[Records drawn from a dataset]
===
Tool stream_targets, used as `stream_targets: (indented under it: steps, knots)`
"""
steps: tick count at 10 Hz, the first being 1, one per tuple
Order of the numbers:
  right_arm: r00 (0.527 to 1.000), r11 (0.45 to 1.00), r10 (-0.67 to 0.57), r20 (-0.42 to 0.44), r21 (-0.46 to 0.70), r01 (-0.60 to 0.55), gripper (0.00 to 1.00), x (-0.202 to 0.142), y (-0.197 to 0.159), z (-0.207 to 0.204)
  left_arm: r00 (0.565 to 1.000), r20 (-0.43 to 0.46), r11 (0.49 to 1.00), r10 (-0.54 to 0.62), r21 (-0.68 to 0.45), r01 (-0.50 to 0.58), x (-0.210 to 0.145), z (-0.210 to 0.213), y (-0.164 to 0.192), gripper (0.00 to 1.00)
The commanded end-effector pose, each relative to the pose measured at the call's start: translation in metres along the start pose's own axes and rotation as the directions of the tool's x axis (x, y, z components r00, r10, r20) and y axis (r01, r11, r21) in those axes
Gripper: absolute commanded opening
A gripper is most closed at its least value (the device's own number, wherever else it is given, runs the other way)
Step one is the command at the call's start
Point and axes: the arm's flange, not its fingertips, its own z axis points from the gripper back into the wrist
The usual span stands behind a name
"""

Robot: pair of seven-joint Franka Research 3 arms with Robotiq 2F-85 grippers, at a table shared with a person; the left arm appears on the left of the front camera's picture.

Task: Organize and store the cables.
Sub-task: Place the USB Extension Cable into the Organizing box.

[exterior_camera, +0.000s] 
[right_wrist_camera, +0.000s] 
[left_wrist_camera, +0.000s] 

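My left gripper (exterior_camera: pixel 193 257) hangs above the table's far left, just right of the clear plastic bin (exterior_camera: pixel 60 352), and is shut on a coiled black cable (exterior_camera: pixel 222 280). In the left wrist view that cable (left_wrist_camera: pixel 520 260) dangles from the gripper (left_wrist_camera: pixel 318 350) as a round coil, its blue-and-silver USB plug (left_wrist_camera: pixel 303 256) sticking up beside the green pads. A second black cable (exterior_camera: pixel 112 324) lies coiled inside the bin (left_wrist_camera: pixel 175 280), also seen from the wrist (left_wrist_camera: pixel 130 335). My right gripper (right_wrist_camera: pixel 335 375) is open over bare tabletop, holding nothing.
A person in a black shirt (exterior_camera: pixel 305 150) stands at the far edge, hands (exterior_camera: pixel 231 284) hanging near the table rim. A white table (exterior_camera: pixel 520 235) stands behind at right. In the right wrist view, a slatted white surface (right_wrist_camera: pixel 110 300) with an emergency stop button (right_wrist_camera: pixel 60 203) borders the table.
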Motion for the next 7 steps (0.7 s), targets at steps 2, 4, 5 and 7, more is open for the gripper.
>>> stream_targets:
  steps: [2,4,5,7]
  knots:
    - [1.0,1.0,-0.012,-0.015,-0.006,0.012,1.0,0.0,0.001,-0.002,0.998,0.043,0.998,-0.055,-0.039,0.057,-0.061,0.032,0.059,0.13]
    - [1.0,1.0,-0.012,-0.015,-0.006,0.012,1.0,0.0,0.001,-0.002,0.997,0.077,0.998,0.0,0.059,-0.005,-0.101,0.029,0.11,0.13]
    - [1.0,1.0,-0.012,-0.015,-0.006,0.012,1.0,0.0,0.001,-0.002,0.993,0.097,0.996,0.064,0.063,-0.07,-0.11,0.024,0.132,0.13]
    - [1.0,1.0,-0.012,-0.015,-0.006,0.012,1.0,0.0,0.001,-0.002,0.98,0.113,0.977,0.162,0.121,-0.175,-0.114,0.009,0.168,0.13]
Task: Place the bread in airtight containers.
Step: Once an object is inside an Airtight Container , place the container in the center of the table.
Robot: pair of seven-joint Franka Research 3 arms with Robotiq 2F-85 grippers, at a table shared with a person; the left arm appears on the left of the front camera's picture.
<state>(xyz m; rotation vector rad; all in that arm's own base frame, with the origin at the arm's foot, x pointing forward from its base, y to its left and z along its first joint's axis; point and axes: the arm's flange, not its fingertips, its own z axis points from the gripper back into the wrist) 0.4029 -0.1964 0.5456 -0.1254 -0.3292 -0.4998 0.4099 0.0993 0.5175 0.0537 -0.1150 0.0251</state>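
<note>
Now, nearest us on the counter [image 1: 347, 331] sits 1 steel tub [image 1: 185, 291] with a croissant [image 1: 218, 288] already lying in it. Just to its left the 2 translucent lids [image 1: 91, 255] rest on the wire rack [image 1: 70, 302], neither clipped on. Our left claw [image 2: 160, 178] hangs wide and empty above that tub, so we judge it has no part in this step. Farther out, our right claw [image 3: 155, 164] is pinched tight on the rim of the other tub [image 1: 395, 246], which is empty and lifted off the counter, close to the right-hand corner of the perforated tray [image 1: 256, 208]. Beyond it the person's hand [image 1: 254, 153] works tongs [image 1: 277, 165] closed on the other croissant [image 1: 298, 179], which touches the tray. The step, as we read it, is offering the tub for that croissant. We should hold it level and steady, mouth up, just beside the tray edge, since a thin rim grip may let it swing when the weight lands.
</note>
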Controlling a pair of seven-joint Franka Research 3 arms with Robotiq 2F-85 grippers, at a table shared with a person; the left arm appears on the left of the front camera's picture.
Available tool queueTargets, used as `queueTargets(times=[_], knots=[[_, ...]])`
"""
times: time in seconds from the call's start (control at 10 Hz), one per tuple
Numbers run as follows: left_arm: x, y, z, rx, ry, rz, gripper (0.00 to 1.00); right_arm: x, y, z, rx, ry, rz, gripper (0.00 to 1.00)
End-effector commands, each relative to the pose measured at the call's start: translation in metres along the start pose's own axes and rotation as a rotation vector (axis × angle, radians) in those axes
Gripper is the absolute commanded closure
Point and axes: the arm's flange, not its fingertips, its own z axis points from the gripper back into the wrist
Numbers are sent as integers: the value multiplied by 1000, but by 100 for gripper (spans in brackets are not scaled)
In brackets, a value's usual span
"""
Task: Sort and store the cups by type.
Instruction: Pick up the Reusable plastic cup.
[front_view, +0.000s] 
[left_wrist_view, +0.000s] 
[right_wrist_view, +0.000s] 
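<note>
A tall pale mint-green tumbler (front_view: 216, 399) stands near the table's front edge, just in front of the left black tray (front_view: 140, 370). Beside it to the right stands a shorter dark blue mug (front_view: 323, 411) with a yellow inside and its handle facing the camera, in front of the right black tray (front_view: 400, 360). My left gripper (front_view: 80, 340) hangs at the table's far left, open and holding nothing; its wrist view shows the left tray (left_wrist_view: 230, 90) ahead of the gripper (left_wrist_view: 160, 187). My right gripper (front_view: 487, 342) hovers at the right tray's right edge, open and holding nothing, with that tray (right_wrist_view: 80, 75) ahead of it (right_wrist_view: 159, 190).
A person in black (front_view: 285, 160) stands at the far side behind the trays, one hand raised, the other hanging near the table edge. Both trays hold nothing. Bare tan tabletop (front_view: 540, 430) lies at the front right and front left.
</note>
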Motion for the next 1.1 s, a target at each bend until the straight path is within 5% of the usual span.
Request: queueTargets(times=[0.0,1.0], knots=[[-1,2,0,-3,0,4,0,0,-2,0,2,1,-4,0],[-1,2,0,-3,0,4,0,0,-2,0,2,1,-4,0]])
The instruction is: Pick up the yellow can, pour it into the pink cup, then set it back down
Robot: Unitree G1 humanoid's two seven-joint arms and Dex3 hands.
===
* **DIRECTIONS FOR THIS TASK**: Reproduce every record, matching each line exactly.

* **RESULT OF THIS EXERCISE**:
Tool stream_targets, used as `stream_targets: (indented under it: steps, knots)`
"""
steps: tick count at 10 Hz, the first being 1, one per tuple
Order of the numbers:
  right_arm: r00 (0.527 to 1.000), r11 (0.45 to 1.00), r10 (-0.67 to 0.57), r20 (-0.42 to 0.44), r21 (-0.46 to 0.70), r01 (-0.60 to 0.55), gripper (0.00 to 1.00), x (-0.202 to 0.142), y (-0.197 to 0.159), z (-0.207 to 0.204)
  left_arm: r00 (0.565 to 1.000), r20 (-0.43 to 0.46), r11 (0.49 to 1.00), r10 (-0.54 to 0.62), r21 (-0.68 to 0.45), r01 (-0.50 to 0.58), x (-0.210 to 0.145), z (-0.210 to 0.213), y (-0.164 to 0.192), gripper (0.00 to 1.00)
The commanded end-effector pose, each relative to the pose measured at the call's start: translation in metres along the start pose's own axes and rotation as the directions of the tool's x axis (x, y, z components r00, r10, r20) and y axis (r01, r11, r21) in those axes
Gripper: absolute commanded opening
A gripper is most closed at its least value (the device's own number, wherever else it is given, runs the other way)
Step one is the command at the call's start
Point and axes: the arm's flange, not its fingertips, its own z axis points from the gripper back into the wrist
The usual span stands behind a name
"""

Robot: pair of seven-joint Franka Research 3 arms with Robotiq 2F-85 grippers, at a table shared with a person; the left arm appears on the left of the front camera's picture.

Task: Organize and store the cables.
Sub-task: Place the USB Extension Cable into the Organizing box.

[exterior_camera, +0.000s] 
[right_wrist_camera, +0.000s] 
[left_wrist_camera, +0.000s] 

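My left gripper (exterior_camera: pixel 193 257) hangs above the table's far left, just right of the clear plastic bin (exterior_camera: pixel 60 352), and is shut on a coiled black cable (exterior_camera: pixel 222 280). In the left wrist view that cable (left_wrist_camera: pixel 520 260) dangles from the gripper (left_wrist_camera: pixel 318 350) as a round coil, its blue-and-silver USB plug (left_wrist_camera: pixel 303 256) sticking up beside the green pads. A second black cable (exterior_camera: pixel 112 324) lies coiled inside the bin (left_wrist_camera: pixel 175 280), also seen from the wrist (left_wrist_camera: pixel 130 335). My right gripper (right_wrist_camera: pixel 335 375) is open over bare tabletop, holding nothing.
A person in a black shirt (exterior_camera: pixel 305 150) stands at the far edge, hands (exterior_camera: pixel 231 284) hanging near the table rim. A white table (exterior_camera: pixel 520 235) stands behind at right. In the right wrist view, a slatted white surface (right_wrist_camera: pixel 110 300) with an emergency stop button (right_wrist_camera: pixel 60 203) borders the table.
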Motion for the next 7 steps (0.7 s), targets at steps 2, 4, 5 and 7, more is open for the gripper.
>>> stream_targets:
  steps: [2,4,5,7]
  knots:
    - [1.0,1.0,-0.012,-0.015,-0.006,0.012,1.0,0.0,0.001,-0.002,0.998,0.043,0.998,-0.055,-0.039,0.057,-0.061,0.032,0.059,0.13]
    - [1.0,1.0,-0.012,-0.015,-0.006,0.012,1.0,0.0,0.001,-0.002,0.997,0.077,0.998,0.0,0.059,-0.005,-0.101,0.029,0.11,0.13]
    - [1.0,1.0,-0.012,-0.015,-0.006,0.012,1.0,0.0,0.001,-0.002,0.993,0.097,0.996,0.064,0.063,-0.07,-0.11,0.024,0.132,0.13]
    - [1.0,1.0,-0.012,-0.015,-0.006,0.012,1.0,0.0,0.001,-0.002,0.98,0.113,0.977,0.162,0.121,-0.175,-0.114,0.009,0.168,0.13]
Task: Place the bread in airtight containers.
Step: Once an object is inside an Airtight Container , place the container in the center of the table.
Robot: pair of seven-joint Franka Research 3 arms with Robotiq 2F-85 grippers, at a table shared with a person; the left arm appears on the left of the front camera's picture.
<state>(xyz m; rotation vector rad; all in that arm's own base frame, with the origin at the arm's foot, x pointing forward from its base, y to its left and z along its first joint's axis; point and axes: the arm's flange, not its fingertips, its own z axis points from the gripper back into the wrist) 0.4029 -0.1964 0.5456 -0.1254 -0.3292 -0.4998 0.4099 0.0993 0.5175 0.0537 -0.1150 0.0251</state>
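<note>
Now, nearest us on the counter [image 1: 347, 331] sits 1 steel tub [image 1: 185, 291] with a croissant [image 1: 218, 288] already lying in it. Just to its left the 2 translucent lids [image 1: 91, 255] rest on the wire rack [image 1: 70, 302], neither clipped on. Our left claw [image 2: 160, 178] hangs wide and empty above that tub, so we judge it has no part in this step. Farther out, our right claw [image 3: 155, 164] is pinched tight on the rim of the other tub [image 1: 395, 246], which is empty and lifted off the counter, close to the right-hand corner of the perforated tray [image 1: 256, 208]. Beyond it the person's hand [image 1: 254, 153] works tongs [image 1: 277, 165] closed on the other croissant [image 1: 298, 179], which touches the tray. The step, as we read it, is offering the tub for that croissant. We should hold it level and steady, mouth up, just beside the tray edge, since a thin rim grip may let it swing when the weight lands.
</note>
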Controlling a pair of seven-joint Franka Research 3 arms with Robotiq 2F-85 grippers, at a table shared with a person; the left arm appears on the left of the front camera's picture.
Available tool queueTargets, used as `queueTargets(times=[_], knots=[[_, ...]])`
"""
times: time in seconds from the call's start (control at 10 Hz), one per tuple
Numbers run as follows: left_arm: x, y, z, rx, ry, rz, gripper (0.00 to 1.00); right_arm: x, y, z, rx, ry, rz, gripper (0.00 to 1.00)
End-effector commands, each relative to the pose measured at the call's start: translation in metres along the start pose's own axes and rotation as a rotation vector (axis × angle, radians) in those axes
Gripper is the absolute commanded closure
Point and axes: the arm's flange, not its fingertips, its own z axis points from the gripper back into the wrist
Numbers are sent as integers: the value multiplied by 1000, but by 100 for gripper (spans in brackets are not scaled)
In brackets, a value's usual span
"""
Task: Sort and store the cups by type.
Instruction: Pick up the Reusable plastic cup.
[front_view, +0.000s] 
[left_wrist_view, +0.000s] 
[right_wrist_view, +0.000s] 
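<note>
A tall pale mint-green tumbler (front_view: 216, 399) stands near the table's front edge, just in front of the left black tray (front_view: 140, 370). Beside it to the right stands a shorter dark blue mug (front_view: 323, 411) with a yellow inside and its handle facing the camera, in front of the right black tray (front_view: 400, 360). My left gripper (front_view: 80, 340) hangs at the table's far left, open and holding nothing; its wrist view shows the left tray (left_wrist_view: 230, 90) ahead of the gripper (left_wrist_view: 160, 187). My right gripper (front_view: 487, 342) hovers at the right tray's right edge, open and holding nothing, with that tray (right_wrist_view: 80, 75) ahead of it (right_wrist_view: 159, 190).
A person in black (front_view: 285, 160) stands at the far side behind the trays, one hand raised, the other hanging near the table edge. Both trays hold nothing. Bare tan tabletop (front_view: 540, 430) lies at the front right and front left.
</note>
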Motion for the next 1.1 s, a target at each bend until the straight path is within 5% of the usual span.
Request: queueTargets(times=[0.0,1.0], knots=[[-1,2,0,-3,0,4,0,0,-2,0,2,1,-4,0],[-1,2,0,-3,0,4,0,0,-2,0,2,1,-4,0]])
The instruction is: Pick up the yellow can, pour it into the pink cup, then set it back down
Robot: Unitree G1 humanoid's two seven-joint arms and Dex3 hands.

What this exercise needed has been supplied.